EXERCISE DETAILS:
Your task is to copy the stretch of lines in the records below that begins with the line containing "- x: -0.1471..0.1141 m" and ends with the line containing "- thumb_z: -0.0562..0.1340", exactly as written, with nothing added.

◆ ◆ ◆ ◆

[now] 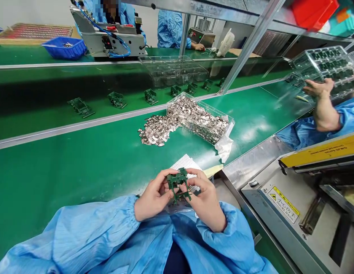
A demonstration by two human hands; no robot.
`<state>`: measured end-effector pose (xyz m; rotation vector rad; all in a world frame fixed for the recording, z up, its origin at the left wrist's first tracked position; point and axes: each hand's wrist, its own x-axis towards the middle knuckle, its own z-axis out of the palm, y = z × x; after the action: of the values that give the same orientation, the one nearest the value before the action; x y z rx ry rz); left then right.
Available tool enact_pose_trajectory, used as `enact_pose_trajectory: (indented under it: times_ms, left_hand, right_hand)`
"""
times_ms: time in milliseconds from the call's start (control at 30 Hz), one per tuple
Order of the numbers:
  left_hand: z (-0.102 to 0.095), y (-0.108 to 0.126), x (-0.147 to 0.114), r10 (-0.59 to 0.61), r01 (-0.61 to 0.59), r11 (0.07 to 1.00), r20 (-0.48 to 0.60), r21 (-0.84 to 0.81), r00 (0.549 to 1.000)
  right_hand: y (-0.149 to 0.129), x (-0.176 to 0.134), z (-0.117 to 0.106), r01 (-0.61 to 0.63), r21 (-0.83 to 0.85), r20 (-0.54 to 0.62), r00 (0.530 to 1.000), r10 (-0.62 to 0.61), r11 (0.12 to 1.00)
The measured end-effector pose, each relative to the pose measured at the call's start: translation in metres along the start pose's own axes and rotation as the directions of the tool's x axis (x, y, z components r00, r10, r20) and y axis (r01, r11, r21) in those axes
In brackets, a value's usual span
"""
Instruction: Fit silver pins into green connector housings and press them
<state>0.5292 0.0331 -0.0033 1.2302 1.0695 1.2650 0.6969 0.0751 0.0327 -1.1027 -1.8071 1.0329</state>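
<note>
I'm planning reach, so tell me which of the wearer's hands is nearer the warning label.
Right. The right hand holds the right side of the green part, left of the warning label; the left hand holds its left side, farther from the label.

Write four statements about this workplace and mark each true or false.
1. The left hand and right hand both hold a green part. True.
2. All the small metal pieces lie inside the clear tray. False: some lie heaped on the green tabletop beside it.
3. A warning label is on the machine at right. True.
4. The co-worker's hand at right is on the blue basket. False: it is at the stacked trays.
</note>
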Motion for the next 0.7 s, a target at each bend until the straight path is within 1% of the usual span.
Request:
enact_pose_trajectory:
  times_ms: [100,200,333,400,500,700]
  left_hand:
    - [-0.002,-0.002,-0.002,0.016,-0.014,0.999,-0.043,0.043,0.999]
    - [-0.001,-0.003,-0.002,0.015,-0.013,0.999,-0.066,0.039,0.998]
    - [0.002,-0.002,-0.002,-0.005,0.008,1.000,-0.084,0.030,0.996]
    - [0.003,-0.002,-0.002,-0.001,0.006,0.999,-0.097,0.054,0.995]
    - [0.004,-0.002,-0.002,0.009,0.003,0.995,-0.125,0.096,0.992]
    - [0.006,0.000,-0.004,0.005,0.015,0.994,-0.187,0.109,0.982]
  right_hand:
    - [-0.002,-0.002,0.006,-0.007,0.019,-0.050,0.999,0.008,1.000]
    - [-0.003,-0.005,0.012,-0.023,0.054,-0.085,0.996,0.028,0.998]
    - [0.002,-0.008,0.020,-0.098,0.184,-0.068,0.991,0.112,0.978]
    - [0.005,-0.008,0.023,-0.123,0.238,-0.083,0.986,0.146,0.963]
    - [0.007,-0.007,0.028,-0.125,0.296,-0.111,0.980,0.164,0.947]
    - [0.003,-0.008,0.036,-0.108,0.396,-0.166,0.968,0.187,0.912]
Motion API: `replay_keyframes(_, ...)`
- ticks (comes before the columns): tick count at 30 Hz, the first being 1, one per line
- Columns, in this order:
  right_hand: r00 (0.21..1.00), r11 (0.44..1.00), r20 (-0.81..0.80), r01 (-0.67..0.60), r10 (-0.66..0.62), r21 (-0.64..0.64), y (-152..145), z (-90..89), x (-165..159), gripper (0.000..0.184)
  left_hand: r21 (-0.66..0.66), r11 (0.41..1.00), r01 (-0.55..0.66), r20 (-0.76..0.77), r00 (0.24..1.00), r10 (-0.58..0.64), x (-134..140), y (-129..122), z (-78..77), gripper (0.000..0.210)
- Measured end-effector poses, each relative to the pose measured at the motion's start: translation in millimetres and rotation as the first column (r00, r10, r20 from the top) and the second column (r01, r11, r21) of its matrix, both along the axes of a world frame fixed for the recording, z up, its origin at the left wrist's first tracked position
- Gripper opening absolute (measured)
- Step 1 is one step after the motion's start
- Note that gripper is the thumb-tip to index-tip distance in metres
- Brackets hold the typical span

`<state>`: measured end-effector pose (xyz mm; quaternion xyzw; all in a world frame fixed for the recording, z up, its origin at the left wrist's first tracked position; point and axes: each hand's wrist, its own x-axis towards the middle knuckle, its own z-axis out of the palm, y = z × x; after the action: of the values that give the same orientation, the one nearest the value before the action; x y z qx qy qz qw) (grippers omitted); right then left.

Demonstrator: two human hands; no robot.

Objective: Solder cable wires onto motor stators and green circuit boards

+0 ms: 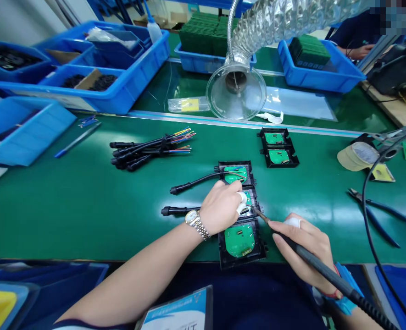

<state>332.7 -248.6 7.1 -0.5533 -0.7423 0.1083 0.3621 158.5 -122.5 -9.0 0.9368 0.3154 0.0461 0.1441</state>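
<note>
My right hand [308, 243] is closed around a soldering iron [301, 251], its tip at the middle green circuit board [247, 200] in a black plastic housing. My left hand [222, 205], with white finger cots, is pinched over that same board. A black cable [180, 211] runs beneath this hand, and its wires are mostly hidden by the fingers. The upper board [230, 178] has another black cable [192, 183] with thin coloured wires lying across it. Closest to me, the lower housing holds a bare green board [239, 240].
A bundle of black cables [137, 151] lies left. Two more housed boards [278, 156] sit behind to the right. A fume extraction hood [236, 91] hangs at the back. Cutters [375, 211], a round container [356, 156] and the iron's cord occupy the right; blue bins [120, 94] line the back.
</note>
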Motion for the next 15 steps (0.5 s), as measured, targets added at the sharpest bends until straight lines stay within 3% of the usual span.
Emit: replay_keyframes(15, 1.000, 1.000, 0.001, -0.023, 0.023, -0.020, 1.8, 4.0, -0.3, 0.024, 0.008, 1.000, 0.001, -0.007, 1.000, 0.000, 0.8, 0.5, -0.4, 0.018)
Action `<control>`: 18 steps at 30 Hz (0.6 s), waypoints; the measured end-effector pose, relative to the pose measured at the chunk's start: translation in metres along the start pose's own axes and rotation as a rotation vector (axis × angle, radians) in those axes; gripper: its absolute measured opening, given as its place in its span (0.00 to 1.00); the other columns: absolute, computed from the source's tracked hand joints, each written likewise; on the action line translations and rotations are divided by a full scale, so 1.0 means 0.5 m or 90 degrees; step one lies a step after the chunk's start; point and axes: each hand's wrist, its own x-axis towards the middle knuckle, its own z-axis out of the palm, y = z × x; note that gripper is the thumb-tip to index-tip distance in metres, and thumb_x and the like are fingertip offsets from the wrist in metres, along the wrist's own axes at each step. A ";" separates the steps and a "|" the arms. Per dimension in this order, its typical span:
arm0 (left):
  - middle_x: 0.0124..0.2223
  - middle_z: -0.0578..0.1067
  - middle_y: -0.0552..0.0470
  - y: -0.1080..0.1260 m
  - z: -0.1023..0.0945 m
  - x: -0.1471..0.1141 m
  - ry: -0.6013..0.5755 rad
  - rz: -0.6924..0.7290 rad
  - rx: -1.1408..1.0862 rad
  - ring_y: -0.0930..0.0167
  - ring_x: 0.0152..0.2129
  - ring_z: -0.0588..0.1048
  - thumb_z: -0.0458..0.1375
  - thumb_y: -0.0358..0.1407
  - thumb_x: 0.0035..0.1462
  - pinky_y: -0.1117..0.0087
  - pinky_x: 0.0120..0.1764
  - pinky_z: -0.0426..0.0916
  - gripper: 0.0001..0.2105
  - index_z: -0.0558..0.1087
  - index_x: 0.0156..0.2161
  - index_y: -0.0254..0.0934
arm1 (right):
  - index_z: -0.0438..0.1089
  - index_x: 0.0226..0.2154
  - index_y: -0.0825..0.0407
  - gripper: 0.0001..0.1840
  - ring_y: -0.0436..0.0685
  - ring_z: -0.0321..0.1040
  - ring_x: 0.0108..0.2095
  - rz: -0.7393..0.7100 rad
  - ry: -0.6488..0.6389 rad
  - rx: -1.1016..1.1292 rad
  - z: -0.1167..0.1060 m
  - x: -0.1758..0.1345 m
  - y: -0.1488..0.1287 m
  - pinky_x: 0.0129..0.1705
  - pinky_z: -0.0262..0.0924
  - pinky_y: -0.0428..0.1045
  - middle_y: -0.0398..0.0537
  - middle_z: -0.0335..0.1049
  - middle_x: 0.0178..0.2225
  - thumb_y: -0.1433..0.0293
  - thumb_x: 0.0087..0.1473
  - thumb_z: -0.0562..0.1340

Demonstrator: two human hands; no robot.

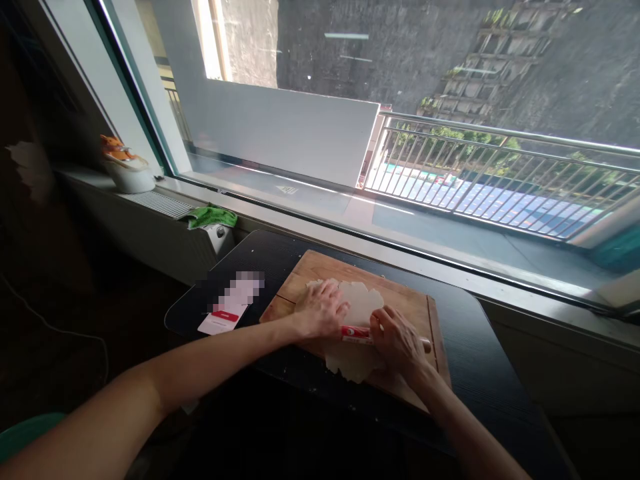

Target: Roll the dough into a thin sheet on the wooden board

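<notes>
Lying beneath the rolling pin is ragged-edged dough — bare board beyond.

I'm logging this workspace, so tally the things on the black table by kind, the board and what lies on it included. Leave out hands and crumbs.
Wooden board: 1
Dough sheet: 1
Rolling pin: 1
Pink-and-red flat item, partly pixelated, perhaps a phone: 1
Total: 4
</notes>
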 end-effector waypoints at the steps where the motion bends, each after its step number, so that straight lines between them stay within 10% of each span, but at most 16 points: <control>1: 0.63 0.68 0.38 0.005 0.007 -0.020 0.008 0.035 0.006 0.56 0.62 0.61 0.49 0.40 0.67 0.47 0.63 0.54 0.19 0.69 0.58 0.34 | 0.71 0.34 0.49 0.14 0.55 0.67 0.38 0.039 0.014 0.012 0.007 0.001 -0.010 0.39 0.55 0.48 0.48 0.73 0.35 0.68 0.63 0.51; 5: 0.63 0.68 0.42 0.001 0.012 -0.040 -0.012 0.210 0.001 0.59 0.64 0.58 0.47 0.40 0.68 0.48 0.67 0.44 0.19 0.69 0.59 0.38 | 0.71 0.44 0.50 0.14 0.58 0.65 0.45 0.101 0.043 0.050 0.028 0.018 -0.017 0.48 0.56 0.51 0.50 0.73 0.44 0.69 0.61 0.52; 12: 0.69 0.60 0.40 -0.018 0.006 0.121 -0.220 0.071 0.032 0.51 0.66 0.54 0.50 0.45 0.66 0.37 0.61 0.50 0.23 0.66 0.62 0.40 | 0.70 0.51 0.55 0.21 0.63 0.61 0.53 0.182 0.054 0.052 0.013 0.134 0.014 0.54 0.54 0.55 0.57 0.70 0.51 0.67 0.63 0.50; 18: 0.69 0.59 0.43 -0.006 0.020 0.024 -0.120 0.059 -0.002 0.56 0.67 0.55 0.48 0.44 0.67 0.45 0.64 0.50 0.23 0.64 0.64 0.41 | 0.68 0.55 0.49 0.22 0.64 0.55 0.62 0.099 0.012 0.035 0.034 0.057 0.006 0.61 0.48 0.59 0.53 0.66 0.59 0.61 0.63 0.52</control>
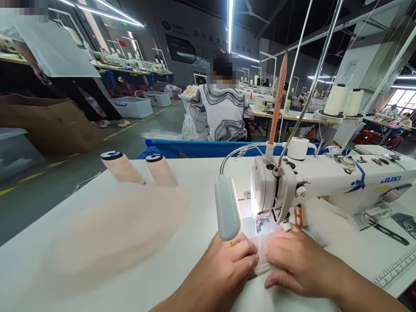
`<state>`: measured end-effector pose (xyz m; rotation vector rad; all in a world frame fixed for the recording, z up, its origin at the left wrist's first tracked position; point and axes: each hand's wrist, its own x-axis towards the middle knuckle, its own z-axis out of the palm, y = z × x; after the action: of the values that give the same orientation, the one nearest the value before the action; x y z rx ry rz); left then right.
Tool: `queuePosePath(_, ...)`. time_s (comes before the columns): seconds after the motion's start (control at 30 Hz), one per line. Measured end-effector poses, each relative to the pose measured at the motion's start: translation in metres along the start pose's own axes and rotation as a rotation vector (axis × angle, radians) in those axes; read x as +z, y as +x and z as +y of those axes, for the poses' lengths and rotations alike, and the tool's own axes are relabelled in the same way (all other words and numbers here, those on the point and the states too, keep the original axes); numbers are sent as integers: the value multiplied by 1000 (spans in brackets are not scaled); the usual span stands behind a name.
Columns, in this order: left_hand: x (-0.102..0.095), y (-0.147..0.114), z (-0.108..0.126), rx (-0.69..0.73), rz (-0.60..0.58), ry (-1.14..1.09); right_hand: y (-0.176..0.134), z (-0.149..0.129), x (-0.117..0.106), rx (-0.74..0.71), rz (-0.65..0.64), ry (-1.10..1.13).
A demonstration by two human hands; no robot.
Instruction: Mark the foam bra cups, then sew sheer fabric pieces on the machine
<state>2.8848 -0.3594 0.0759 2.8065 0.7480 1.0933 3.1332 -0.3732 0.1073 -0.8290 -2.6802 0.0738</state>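
Observation:
A piece of sheer white fabric (261,248) lies at the needle area of a white sewing machine (271,186). My left hand (231,262) is at its left edge, fingers curled and closed on the fabric. On the other side my right hand (297,260) has bent fingers pressing and holding the cloth, its thumb a little apart from them. The presser foot (258,225) is just beyond my fingertips. A grey lamp head (226,209) hangs over my left hand and hides part of it.
Sheer beige fabric (120,234) spreads over the table's left side, near two thread cones (121,168). Orange-handled snips (298,216) lie behind my right hand; a ruler (394,268) is at right. One person (224,104) sits ahead, another (55,52) stands at left.

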Motion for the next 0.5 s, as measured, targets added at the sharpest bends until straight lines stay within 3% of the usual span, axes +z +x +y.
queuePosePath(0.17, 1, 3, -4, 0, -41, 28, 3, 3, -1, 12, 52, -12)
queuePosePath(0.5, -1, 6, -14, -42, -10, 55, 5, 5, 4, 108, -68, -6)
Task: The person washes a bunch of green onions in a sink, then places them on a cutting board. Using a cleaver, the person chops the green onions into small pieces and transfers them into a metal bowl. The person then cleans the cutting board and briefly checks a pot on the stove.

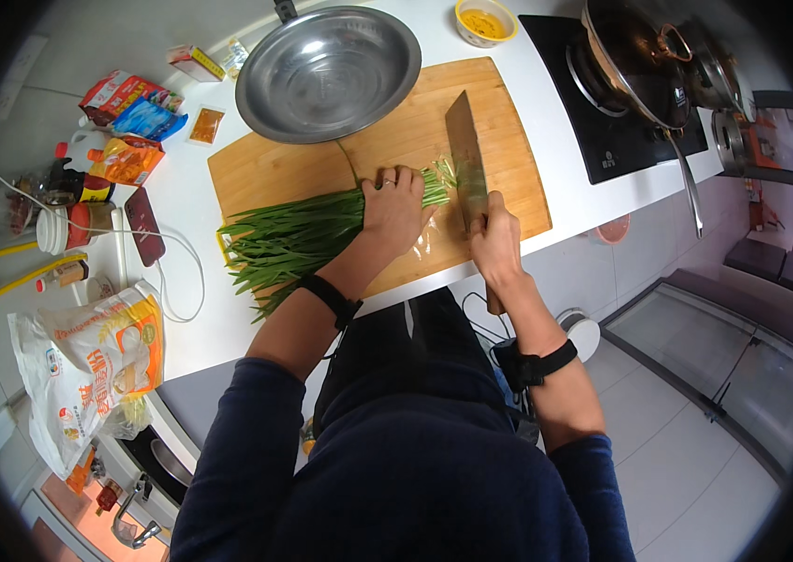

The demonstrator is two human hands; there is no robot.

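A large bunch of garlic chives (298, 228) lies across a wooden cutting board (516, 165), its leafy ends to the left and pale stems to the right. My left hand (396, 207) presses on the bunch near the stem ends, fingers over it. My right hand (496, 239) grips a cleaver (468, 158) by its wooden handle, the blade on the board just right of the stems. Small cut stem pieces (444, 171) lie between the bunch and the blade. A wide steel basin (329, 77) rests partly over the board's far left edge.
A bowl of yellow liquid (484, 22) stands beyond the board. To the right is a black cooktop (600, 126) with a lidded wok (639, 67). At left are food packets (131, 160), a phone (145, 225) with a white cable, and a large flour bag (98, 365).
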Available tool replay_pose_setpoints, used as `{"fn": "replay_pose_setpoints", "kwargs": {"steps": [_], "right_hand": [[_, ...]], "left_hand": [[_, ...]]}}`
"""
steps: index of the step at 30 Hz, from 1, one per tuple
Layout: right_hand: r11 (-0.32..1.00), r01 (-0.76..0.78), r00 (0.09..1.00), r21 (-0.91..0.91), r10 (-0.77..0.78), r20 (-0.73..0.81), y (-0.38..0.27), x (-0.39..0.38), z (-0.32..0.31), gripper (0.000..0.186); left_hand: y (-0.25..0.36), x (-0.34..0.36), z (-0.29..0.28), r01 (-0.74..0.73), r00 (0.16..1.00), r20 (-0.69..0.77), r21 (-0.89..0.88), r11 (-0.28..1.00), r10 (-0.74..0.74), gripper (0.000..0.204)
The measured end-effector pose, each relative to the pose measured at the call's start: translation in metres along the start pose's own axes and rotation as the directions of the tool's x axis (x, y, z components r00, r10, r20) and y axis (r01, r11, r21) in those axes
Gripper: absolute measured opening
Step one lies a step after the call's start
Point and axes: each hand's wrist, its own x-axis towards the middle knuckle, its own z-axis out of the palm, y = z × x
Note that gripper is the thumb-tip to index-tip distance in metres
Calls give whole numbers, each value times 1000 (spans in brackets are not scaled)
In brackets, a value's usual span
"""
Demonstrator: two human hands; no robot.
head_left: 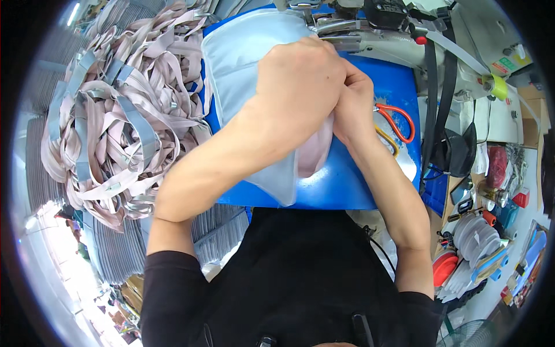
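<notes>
A light blue fabric piece (243, 58) with a pink side showing (317, 151) lies across the blue table, and its lower corner hangs near the front edge. My left hand (300, 78) is closed over its right part, just in front of the sewing machine's presser area (312, 20). Close against it, my right hand (355, 101) is closed too, fingers pinched at the fabric's edge. Both sets of fingertips are mostly hidden, as is the exact grip. Right of my right hand lie scissors (399, 124) with red and yellow handles.
Tangled pink and grey straps (127, 127) are heaped at the left, with stacked grey pieces (113, 246) below them. The blue tabletop (347, 185) ends at my apron. Black straps (439, 87) hang at the right, near a cluttered bench with a red round container (444, 267).
</notes>
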Motion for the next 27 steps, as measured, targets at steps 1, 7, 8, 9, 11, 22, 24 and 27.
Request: {"fn": "replay_pose_setpoints", "kwargs": {"steps": [1, 7, 8, 9, 11, 22, 24, 27], "right_hand": [[999, -18, 1000, -32, 19, 15, 0, -3, -4, 30], [971, 16, 1000, -237, -14, 13, 3, -36, -20, 34], [953, 79, 997, -291, -69, 45, 2, -47, -23, 34], [929, 142, 989, -341, -121, 82, 1, -60, -26, 35], [905, 152, 987, -398, -114, 116, -5, -86, -33, 35], [965, -177, 982, -196, 186, 33, -29, -117, -27, 26], [976, -186, 982, -116, 188, 1, -26, -107, -21, 25], [981, -188, 982, -37, 188, 12, -22, -87, -14, 24]], "left_hand": [[1, 2, 3, 29, 999, 33, -25, 999, -28, 29], [-4, -11, 16, 205, 977, 40, -414, 887, -207, 41], [1, -27, 14, 195, 977, 13, -461, 866, -212, 45], [8, -45, 12, 195, 975, 6, -506, 840, -223, 49], [21, -87, 4, 1, 986, -139, -547, 837, -92, 56], [31, -104, 5, -316, 896, -433, -473, 822, 96, 31], [23, -96, 3, -315, 900, -421, -445, 838, 114, 30], [8, -82, 3, -315, 908, -391, -399, 861, 151, 31]]}}
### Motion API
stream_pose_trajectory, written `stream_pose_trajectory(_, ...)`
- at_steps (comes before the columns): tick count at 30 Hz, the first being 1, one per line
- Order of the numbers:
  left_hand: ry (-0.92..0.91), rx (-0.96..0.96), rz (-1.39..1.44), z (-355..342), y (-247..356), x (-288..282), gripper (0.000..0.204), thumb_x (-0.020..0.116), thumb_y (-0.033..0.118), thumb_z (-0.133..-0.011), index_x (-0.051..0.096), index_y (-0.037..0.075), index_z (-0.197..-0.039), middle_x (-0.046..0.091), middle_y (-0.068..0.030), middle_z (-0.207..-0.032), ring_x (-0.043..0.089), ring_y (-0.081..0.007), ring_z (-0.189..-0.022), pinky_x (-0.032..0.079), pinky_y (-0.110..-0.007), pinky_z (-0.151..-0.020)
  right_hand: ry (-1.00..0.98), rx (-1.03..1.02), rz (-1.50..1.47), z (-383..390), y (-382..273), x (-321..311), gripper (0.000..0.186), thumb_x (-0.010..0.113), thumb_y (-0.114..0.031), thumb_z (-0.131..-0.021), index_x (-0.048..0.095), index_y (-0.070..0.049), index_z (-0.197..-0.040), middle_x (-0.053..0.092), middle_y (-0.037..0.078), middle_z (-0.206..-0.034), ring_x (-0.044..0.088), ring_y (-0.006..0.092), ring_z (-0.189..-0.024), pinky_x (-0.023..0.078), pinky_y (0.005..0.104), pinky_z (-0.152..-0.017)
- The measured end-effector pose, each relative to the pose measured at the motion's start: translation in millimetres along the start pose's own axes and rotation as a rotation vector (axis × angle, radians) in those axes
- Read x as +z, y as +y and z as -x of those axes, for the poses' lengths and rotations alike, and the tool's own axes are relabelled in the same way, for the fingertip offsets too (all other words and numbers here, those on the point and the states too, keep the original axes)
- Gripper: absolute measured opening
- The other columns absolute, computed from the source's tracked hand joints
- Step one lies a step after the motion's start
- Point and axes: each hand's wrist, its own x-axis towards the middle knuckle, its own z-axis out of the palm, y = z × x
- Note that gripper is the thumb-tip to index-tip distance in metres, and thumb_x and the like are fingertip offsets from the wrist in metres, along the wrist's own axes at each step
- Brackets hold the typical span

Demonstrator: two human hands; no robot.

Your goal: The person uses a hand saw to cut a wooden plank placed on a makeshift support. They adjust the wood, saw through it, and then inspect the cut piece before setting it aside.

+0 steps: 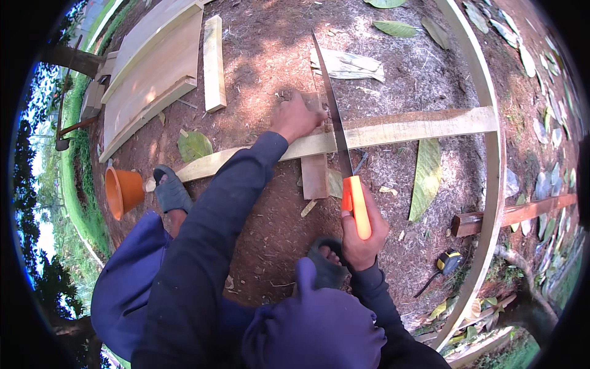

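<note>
My right hand (364, 230) is wrapped round the orange handle of a hand saw (337, 126). Its long dark blade points away from me and crosses over a pale wooden batten (405, 126). My left hand (296, 117) rests at the batten's far edge, beside the blade, its fingers partly hidden and apparently pressing on the wood. Under the batten lies a short brown board (315, 175), running roughly crosswise to it. The batten's right end meets a long curved-looking pale timber (491, 154). Whether the saw teeth touch the wood I cannot tell.
An orange bucket (125, 192) stands at the left near my sandalled foot (172, 189). Wooden panels (153, 67) and a loose batten (214, 64) lie at the far left. A tape measure (448, 261) and a reddish-brown beam (516, 214) are at right. Dry leaves (426, 178) litter the soil.
</note>
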Motion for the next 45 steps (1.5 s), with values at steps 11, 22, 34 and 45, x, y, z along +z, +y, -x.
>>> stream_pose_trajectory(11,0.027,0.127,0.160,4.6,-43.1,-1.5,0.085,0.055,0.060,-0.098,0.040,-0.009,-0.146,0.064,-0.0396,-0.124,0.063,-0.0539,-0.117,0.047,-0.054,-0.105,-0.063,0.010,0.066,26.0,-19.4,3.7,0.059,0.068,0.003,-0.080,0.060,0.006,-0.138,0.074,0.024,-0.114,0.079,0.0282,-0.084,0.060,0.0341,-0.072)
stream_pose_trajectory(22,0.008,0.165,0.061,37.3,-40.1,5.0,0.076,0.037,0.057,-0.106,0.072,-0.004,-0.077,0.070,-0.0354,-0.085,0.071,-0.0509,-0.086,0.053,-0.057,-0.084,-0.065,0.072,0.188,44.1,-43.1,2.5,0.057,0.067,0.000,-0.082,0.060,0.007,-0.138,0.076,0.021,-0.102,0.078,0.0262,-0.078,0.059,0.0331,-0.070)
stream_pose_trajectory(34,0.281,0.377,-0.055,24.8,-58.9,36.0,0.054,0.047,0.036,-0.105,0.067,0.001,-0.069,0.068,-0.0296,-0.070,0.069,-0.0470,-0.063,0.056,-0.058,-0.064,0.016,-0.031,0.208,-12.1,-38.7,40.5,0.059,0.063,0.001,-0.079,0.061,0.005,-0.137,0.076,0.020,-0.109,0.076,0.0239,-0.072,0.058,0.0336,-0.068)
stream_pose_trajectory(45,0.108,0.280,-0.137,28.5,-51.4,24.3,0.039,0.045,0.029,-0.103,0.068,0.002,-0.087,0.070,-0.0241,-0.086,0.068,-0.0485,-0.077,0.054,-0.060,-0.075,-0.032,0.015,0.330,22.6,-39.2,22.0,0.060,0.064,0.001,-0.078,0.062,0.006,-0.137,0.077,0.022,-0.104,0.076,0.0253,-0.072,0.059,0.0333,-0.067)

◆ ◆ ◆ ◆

WRITTEN RESPONSE:
  - x: -0.1471..0.1141 m
  - ry: -0.6013..0.5755 rad
  - rz: -0.6924..0.7290 rad
  - rx: -1.1408..1.0862 rad
  - ring_y: -0.0930..0.0167
  - ring_x: 0.0152..0.2129
  - ring_z: -0.0588..0.1048
  - thumb_z: -0.0458..0.1375
  - thumb_y: -0.0358..0.1407
  - thumb_x: 0.0035..0.1462
  - pinky_y: -0.1117..0.0087
  - pinky_x: 0.0120..0.1764
  - pinky_z: -0.0426..0.0916
  - gripper: 0.0001..0.2105
  - index_z: -0.0558..0.1087
  - index_x: 0.0156..0.2161
  - index_y: -0.0254..0.0934
arm1 (right):
  - index_z: -0.0438..0.1089
  - index_x: 0.0226..0.2154
  - index_y: -0.0825..0.0407
  - gripper: 0.0001..0.1840
  - ring_y: -0.0436..0.0685
  - ring_z: -0.0321..0.1040
  - ring_x: 0.0108..0.2095
  - rz: -0.7393..0.7100 rad
  - ry: -0.6488..0.6389 rad
  - rx: -1.1016..1.1292 rad
  - z: -0.1167..0.1060 m
  - x: -0.1758..0.1345 m
  - y: -0.1488..0.1287 m
  - pinky_x: 0.0129..0.1705
  - pinky_z: -0.0262..0.0924
  - pinky_y: -0.0428..0.1045
  - middle_y: -0.0398..0.0537
  - middle_z: -0.0335..0.1049
  - middle_x: 0.0178..0.2225
  - thumb_y: -0.1433..0.0293
  - thumb_x: 0.0087..0.1473
  - thumb_z: -0.0562..0.1340

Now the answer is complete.